What can you do if you suspect you are stuck with feeding?

  • •  Utilize the team, bring in the latest information you are working from. Perhaps the advice from two months ago is no longer appropriate.
  • •  Find out if your child has adequate nutritional reserves to handle changes in feeding.
  • •  When appropriate, optimize feeding on a schedule, work on family meals. This will be the framework that will help Abby’s parents feel secure moving forward.
  • •  Explore your fears. Is it hard to let go of your notion of your child as medically fragile or incapable of feeding herself? Are you worried about a feeding tube? Voice your fears to the team. Believe them if they reassure you. (This assumes you have a good working relationship.)
  • •  Do you believe that if you pressure or push your child to eat more that they will grow better? Has this worked? Ask your feeding team to explain why pressure with feeding often backfires. (Studies show that overall, children who are pressured to eat do less well with eating and grow more slowly.)
  • •  Make sure that all care-givers involved are on the same page with any upcoming feeding changes. If Dad refuses to feed Abby, but Mom caves in, things won’t change.
  • •  Find a behaviorist or feeding specialist to work with. Get specific about how you are feeding. Are you eating with your child? Are you minimizing distractions? What kind of chair are you using? Is there a footrest, or soft belts to help center and focus your child? Bring in your utensils and plates. Sometimes having the right fork can make a huge difference.
  • •  What are you getting from feeding? Perhaps Abby and her mom get special cuddle time during meals? Explore, find other ways to connect, maybe keep the rituals if there is no harm, but be honest about your motivation. (My own daughter was not cuddly, so I held on to that last nighttime bottle longer than I “should” have, but there was no harm to her eating or health, and I needed that cuddle time! Eventually it became clear that it was time to give up the bottle and we did.)
  • •  Use your discipline techniques that work to enforce and teach behavior at the table. Be calm. Discipline behavior and not what or how much the child is eating. Ask the team or other parents for some ideas on this.
  • •  Center yourself before a meal. Food, nourishment, the “threat” of a “failure to thrive diagnosis,” and behavior challenges can all combine to make mealtime a high-stress, high-anxiety experience. Your child will pick up on this. Sit down, take a few deep breaths. Try to be pleasant and calm.
  • •  Have a game plan for making changes. Some thoughts for Abby who has the understanding and skills to work on change:
  • •  Start with breakfast (you know more snacks and meals are coming.) Be calm but firm with expectations. Do not feed Abby.
  • •  Be very reliable about offering balanced foods, with a mix of finger foods and spoon foods every 3-4 hours.
  • •  Get support.
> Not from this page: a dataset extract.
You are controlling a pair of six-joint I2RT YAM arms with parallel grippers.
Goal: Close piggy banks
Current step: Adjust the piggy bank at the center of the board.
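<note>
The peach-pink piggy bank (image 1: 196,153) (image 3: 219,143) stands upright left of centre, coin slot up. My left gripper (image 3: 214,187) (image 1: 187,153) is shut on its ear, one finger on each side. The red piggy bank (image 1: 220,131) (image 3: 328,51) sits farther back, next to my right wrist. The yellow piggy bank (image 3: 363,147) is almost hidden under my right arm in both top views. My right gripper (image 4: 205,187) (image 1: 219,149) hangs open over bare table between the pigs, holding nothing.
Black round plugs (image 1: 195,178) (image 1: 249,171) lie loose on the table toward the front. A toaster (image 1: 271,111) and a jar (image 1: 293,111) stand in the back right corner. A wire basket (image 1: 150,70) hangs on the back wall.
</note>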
Check in with your team. If intake truly is a concern and she eats well for others in the care team, consider sharing duties during the transition.
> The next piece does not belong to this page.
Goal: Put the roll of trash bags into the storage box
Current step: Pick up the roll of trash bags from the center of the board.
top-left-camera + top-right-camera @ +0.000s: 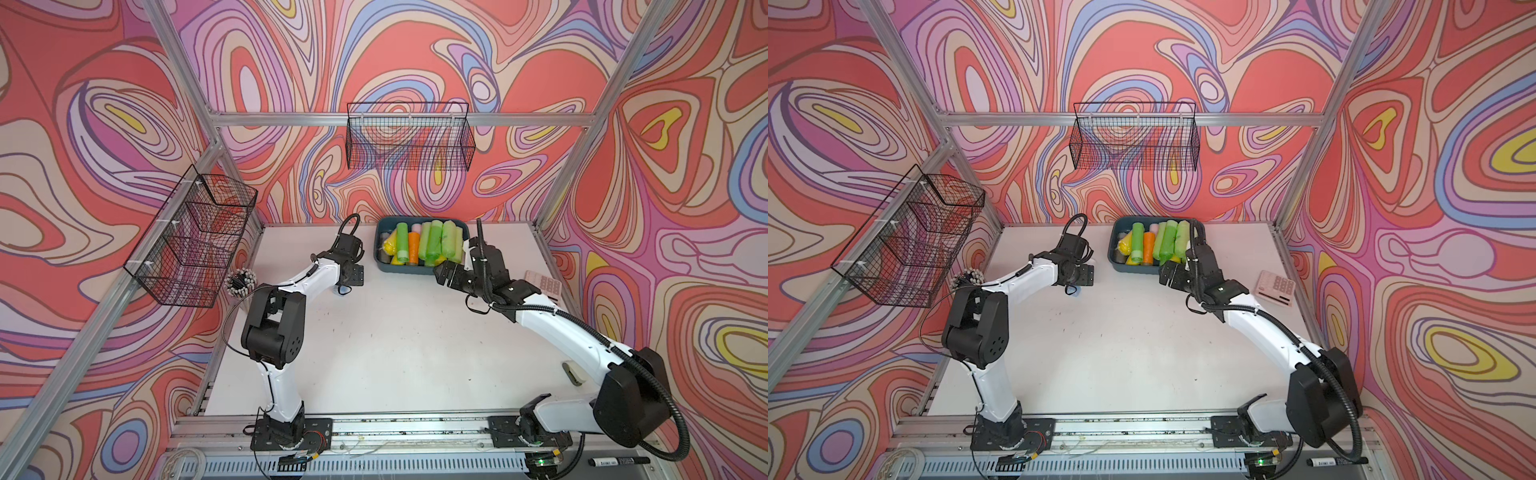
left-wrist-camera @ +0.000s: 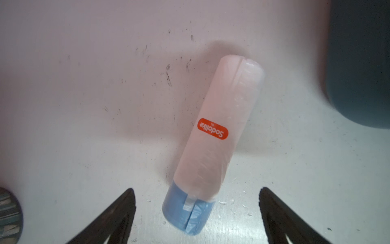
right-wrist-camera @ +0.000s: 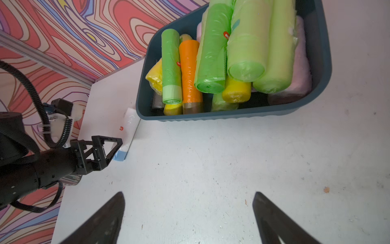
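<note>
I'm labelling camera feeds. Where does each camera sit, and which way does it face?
Top views: high behind the bases, looking down over the table; left arm and right arm show.
Left wrist: on the left arm, facing down at the pink roll framed by the open left tool.
Right wrist: on the right arm, facing the storage box; open right tool shows.
Shared: both wrist views show that roll.

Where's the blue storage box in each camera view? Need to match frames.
Both top views: storage box at the back of the table, right of centre.
Left wrist: blurred dark corner beyond the pale roll.
Right wrist: the box, large, packed with coloured rolls.
Shared landmark: left pincer.
</note>
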Controlling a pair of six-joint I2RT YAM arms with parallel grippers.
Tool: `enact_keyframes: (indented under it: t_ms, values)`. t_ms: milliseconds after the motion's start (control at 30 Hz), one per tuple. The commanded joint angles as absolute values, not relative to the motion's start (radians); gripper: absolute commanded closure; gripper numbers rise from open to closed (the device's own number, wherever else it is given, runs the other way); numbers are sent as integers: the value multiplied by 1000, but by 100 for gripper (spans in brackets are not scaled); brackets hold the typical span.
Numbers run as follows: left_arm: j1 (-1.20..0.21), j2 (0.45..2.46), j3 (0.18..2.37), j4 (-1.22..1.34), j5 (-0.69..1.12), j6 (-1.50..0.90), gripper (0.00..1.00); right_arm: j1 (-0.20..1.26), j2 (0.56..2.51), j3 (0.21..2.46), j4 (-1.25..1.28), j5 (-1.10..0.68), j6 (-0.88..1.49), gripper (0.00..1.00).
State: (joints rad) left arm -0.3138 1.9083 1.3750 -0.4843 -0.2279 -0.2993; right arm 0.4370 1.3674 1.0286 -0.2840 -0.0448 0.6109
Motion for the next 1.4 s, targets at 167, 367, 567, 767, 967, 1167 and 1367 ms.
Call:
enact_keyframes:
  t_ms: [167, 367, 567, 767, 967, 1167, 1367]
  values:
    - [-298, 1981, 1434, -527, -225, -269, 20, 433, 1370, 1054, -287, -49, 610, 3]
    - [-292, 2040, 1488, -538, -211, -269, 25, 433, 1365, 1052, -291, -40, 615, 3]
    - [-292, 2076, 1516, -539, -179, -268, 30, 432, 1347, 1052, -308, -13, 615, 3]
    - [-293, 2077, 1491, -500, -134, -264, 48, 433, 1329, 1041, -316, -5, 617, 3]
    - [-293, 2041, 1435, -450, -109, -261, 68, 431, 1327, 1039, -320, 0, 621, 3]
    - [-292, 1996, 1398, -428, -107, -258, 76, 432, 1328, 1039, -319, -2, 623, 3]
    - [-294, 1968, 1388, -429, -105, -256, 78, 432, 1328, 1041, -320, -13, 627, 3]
  • •  Watch for small victories, but celebrate them in your head. Some kids view any praise or reward as pressure and will back off. Tailor your approach to what works with your child.
  • •  If positive reward works well, go for it. For Abby, all the offers of stickers and cheering may have slowed things down. Having the calm expectation of mastery might help.
  • •  Don’t focus on who is eating what. Talk to Dad or Big Sis. Abby might just pick up that spoon when no one is looking.
  • •  Give the new plan at least three days and longer if Abby has the nutritional reserve! Many parents lose their nerve about twenty minutes into a meal…
  • •  Understand normal growth and development (See chapter 2 of Child of Mine online at www.ellynsatter.com) so that you know it’s normal to eat small amounts some meals, and larger amounts at others. Allow children the time and space to learn to tune in to hungry and full if they are able. (Children with pain, or other underlying medical issues may have a harder time with this.)